Table 9. Comparison of pre-screening and post screening times of the study group according to gender.

4 Discussion

When we evaluate the results of the EG and CG participants, we see that there is a positive change in the first aim of our research, which is to reduce the excessive screen time of students continuing their education in the mathematics departments of universities with an exercise intervention. We see that there is a significant decrease in the screen time averages of the EG in the post-test data compared to the pre-test data. It was revealed that the EG participating in leisure activities decreased their screen time, while the CG not participating in leisure activities did not have a significant change in the screen time variable and their habits continued. From these results, it can be emphasized that exercise intervention is effective on screen time.

The second aim of our research, which is the benefit perceived by the mathematics department students participating in leisure activities, changed positively as a result of the examination of the RBF. In the EG, a significant increase was observed in the mean scores of the students who participated in leisure activities before and after the activity, while in the CG, which did not participate in the activities, a significant decrease was observed in the mean scores of the LBS in the opposite direction. The significant upward trend in all three of the physical, psychological and social benefit dimensions of the EG, which are the sub-dimensions of the LBS, shows that recreational activities transform the screen time habits of the person into physical, psychological and social benefits with physical activity activities.

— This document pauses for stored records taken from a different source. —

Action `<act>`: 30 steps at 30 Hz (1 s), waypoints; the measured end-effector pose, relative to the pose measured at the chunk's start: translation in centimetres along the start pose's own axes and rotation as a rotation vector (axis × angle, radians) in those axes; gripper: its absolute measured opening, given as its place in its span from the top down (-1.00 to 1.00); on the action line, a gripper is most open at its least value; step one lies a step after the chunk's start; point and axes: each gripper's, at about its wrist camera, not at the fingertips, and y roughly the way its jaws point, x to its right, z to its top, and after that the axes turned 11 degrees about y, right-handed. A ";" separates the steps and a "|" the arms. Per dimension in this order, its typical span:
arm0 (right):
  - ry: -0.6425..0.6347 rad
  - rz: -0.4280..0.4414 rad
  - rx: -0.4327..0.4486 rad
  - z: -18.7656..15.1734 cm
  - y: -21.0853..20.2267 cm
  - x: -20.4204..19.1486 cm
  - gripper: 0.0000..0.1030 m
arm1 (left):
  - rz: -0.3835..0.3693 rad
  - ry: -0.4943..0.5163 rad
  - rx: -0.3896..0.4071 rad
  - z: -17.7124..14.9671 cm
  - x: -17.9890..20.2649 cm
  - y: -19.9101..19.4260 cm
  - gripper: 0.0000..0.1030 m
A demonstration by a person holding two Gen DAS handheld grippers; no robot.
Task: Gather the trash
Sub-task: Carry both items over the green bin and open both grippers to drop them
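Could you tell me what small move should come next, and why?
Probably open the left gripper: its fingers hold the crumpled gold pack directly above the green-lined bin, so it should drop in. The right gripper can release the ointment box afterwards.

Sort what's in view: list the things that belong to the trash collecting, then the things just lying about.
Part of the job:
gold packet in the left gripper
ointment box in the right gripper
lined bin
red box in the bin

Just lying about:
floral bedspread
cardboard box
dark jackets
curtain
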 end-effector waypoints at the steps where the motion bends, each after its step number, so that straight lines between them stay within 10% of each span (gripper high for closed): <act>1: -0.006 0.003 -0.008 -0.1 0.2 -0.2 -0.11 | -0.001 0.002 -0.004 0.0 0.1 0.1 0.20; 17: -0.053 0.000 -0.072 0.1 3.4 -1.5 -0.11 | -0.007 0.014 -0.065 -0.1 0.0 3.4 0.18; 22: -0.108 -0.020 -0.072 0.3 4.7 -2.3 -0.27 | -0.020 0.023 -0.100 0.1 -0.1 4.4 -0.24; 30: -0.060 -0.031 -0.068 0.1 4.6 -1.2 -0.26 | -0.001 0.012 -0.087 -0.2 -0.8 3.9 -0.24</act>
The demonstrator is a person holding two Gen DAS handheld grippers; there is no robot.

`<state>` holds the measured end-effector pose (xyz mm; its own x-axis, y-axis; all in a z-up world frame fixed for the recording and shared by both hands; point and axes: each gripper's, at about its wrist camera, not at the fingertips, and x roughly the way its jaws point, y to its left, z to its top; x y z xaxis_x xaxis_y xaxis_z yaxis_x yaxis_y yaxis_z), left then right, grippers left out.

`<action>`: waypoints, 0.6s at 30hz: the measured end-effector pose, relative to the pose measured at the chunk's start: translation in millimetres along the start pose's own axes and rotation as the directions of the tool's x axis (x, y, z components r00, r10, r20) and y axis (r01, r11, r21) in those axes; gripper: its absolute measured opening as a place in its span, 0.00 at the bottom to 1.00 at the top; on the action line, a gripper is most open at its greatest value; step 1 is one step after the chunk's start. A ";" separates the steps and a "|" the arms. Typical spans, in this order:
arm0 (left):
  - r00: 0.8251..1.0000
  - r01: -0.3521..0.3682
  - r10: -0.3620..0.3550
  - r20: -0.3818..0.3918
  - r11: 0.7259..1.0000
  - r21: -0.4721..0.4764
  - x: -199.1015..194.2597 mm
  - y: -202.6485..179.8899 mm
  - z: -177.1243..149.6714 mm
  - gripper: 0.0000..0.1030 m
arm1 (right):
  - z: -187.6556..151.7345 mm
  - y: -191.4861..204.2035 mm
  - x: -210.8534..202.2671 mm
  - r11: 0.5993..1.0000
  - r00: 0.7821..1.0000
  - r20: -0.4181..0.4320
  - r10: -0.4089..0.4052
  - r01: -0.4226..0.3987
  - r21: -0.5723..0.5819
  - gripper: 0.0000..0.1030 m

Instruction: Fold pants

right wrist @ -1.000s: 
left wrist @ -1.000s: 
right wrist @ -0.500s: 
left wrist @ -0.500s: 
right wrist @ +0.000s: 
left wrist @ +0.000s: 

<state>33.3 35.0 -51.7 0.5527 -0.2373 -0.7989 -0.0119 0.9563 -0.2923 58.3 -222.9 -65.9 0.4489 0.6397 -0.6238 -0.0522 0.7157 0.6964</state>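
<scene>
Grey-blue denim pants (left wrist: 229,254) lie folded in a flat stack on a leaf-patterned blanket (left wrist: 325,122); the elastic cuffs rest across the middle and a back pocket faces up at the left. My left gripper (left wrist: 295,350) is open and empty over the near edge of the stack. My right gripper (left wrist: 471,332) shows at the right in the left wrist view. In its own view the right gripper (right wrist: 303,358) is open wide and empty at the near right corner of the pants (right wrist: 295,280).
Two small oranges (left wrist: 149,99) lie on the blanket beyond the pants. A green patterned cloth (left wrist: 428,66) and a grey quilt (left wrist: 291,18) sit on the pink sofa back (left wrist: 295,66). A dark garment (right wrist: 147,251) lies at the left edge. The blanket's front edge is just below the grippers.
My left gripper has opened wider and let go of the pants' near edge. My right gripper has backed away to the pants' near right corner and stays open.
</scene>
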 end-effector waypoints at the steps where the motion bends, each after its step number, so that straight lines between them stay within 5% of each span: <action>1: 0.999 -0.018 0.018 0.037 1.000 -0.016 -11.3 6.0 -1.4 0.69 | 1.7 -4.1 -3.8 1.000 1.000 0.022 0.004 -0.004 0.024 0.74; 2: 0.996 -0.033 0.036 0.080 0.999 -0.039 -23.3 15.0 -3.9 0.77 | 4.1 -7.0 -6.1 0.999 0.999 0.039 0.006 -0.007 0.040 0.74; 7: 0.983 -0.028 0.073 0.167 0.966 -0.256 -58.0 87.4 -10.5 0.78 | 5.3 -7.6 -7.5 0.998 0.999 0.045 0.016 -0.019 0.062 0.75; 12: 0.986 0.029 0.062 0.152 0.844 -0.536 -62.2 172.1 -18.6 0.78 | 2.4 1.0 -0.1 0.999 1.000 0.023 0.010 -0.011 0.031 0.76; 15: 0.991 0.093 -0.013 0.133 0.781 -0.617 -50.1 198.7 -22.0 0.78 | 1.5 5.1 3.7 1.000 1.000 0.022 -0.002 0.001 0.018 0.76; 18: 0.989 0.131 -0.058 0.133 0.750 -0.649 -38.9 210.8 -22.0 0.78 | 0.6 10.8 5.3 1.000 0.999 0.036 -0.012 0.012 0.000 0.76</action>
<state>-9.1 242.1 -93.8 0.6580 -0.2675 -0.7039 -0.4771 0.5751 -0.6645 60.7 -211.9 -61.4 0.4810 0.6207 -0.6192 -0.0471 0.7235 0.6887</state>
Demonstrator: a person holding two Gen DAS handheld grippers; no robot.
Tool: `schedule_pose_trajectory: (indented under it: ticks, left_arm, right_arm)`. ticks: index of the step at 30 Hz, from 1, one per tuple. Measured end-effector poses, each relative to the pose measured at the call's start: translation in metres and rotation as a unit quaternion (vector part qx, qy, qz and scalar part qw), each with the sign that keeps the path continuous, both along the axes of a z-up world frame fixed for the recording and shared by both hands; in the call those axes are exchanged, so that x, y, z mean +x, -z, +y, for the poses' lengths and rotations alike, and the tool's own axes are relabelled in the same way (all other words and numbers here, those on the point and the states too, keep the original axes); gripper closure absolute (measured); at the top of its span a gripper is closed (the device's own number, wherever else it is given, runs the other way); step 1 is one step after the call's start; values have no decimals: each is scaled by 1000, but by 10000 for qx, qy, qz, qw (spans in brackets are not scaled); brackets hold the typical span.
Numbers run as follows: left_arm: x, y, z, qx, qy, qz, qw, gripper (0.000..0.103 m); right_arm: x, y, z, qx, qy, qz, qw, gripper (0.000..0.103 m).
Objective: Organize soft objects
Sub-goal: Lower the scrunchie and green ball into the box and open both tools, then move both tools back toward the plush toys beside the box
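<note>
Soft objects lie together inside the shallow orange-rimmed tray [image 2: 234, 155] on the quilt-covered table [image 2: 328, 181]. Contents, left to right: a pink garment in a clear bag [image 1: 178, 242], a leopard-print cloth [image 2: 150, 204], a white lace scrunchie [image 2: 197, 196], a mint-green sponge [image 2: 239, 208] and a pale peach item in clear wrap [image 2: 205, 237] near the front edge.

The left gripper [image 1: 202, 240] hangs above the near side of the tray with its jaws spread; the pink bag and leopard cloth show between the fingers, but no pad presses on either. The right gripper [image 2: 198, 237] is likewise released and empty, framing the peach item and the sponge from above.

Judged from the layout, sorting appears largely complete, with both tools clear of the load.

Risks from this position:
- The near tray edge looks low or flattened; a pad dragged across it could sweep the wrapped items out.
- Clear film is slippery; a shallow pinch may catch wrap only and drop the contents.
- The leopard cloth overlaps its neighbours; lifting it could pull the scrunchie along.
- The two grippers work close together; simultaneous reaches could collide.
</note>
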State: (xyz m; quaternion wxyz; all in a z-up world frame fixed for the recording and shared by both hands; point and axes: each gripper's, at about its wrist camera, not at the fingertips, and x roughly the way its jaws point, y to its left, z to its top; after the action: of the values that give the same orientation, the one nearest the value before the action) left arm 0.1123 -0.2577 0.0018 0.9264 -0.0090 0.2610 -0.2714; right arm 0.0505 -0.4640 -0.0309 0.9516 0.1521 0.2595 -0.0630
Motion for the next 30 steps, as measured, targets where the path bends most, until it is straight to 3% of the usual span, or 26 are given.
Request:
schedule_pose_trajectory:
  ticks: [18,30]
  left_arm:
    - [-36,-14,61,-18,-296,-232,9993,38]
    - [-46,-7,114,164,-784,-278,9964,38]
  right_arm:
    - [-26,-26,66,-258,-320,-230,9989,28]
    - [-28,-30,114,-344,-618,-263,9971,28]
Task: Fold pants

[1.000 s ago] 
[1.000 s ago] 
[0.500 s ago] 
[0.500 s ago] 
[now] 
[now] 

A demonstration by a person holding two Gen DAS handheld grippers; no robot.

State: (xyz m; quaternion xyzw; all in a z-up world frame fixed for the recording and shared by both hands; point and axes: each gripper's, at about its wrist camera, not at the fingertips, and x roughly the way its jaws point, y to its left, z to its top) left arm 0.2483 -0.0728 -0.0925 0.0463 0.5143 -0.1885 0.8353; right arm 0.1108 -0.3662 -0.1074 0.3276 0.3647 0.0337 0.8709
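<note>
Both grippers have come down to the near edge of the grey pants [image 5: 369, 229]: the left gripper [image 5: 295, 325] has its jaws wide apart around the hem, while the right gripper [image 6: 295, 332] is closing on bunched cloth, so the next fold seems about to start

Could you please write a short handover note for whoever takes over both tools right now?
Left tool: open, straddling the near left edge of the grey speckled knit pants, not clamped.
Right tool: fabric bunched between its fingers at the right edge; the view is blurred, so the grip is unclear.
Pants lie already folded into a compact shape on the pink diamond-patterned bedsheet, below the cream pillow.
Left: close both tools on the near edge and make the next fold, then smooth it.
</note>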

Although the LBS scores of both groups before the recreational activities were above the average and there was no significant difference between them. The increase in the mean scores of the EG after the activities, the decrease in the CG and the significant difference between them reveal the usefulness of the activities. These results suggest that leisure programs have positive effects on participants and that these programs can provide beneficial results.

In the study conducted by Karaküçük et al. (2019) on orienteering athletes, it was stated that the RBF scores were at a medium level, the highest benefit score was in the physical dimension and the lowest benefit sub-dimension score was in the psychological dimension. It was stated that leisure activities provide very good physical, psychological and social benefits to adult individuals (Kurkcu Akgonul et al., 2023). Participation in leisure time activities is among the characteristics of social acceptance and the feeling of being able to communicate with each other more comfortably and more pleasantly, to relate equally and to be included in a group (Devine, 2004).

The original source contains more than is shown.